◆ **Work item**
Write the listing out once more, with every line exactly as it stands.
---
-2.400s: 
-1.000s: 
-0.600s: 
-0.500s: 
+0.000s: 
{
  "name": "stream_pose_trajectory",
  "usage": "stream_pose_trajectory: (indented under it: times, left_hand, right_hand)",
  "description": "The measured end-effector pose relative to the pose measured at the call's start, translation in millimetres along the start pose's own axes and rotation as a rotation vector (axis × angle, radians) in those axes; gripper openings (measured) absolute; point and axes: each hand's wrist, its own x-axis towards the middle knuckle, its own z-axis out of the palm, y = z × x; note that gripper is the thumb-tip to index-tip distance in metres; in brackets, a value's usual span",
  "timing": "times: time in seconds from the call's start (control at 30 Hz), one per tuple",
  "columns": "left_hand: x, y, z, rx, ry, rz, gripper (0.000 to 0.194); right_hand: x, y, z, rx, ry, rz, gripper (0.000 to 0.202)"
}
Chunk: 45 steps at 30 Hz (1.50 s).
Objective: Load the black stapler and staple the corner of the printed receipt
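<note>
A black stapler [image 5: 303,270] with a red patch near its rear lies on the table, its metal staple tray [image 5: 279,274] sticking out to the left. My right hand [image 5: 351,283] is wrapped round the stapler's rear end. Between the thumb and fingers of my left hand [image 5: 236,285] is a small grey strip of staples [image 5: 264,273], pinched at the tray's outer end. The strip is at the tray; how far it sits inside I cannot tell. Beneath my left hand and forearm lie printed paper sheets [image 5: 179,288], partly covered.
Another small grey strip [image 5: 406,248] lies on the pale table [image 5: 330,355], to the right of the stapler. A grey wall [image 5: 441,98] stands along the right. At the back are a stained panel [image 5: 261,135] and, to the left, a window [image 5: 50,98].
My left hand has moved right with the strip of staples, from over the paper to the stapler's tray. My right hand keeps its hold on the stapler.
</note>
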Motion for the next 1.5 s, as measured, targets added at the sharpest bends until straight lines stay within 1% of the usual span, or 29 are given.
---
◆ **Written solution**
-2.400s: 
-1.000s: 
-0.600s: 
-0.500s: 
+0.000s: 
{
  "name": "stream_pose_trajectory",
  "usage": "stream_pose_trajectory: (indented under it: times, left_hand, right_hand)",
  "description": "The measured end-effector pose relative to the pose measured at the call's start, translation in millimetres along the start pose's own axes and rotation as a rotation vector (axis × angle, radians) in those axes; gripper openings (measured) absolute; point and axes: each hand's wrist, its own x-axis towards the middle knuckle, its own z-axis out of the palm, y = z × x; note that gripper is the thumb-tip to index-tip distance in metres; in brackets, a value's usual span",
  "timing": "times: time in seconds from the call's start (control at 30 Hz), one per tuple",
  "columns": "left_hand: x, y, z, rx, ry, rz, gripper (0.000 to 0.194); right_hand: x, y, z, rx, ry, rz, gripper (0.000 to 0.202)"
}
Chunk: 45 steps at 30 Hz (1.50 s).
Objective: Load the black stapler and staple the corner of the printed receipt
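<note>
A black stapler [image 5: 303,270] with a red patch near its rear lies on the table, its metal staple tray [image 5: 279,274] sticking out to the left. My right hand [image 5: 351,283] is wrapped round the stapler's rear end. Between the thumb and fingers of my left hand [image 5: 236,285] is a small grey strip of staples [image 5: 264,273], pinched at the tray's outer end. The strip is at the tray; how far it sits inside I cannot tell. Beneath my left hand and forearm lie printed paper sheets [image 5: 179,288], partly covered.
Another small grey strip [image 5: 406,248] lies on the pale table [image 5: 330,355], to the right of the stapler. A grey wall [image 5: 441,98] stands along the right. At the back are a stained panel [image 5: 261,135] and, to the left, a window [image 5: 50,98].
My left hand has moved right with the strip of staples, from over the paper to the stapler's tray. My right hand keeps its hold on the stapler.
</note>
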Motion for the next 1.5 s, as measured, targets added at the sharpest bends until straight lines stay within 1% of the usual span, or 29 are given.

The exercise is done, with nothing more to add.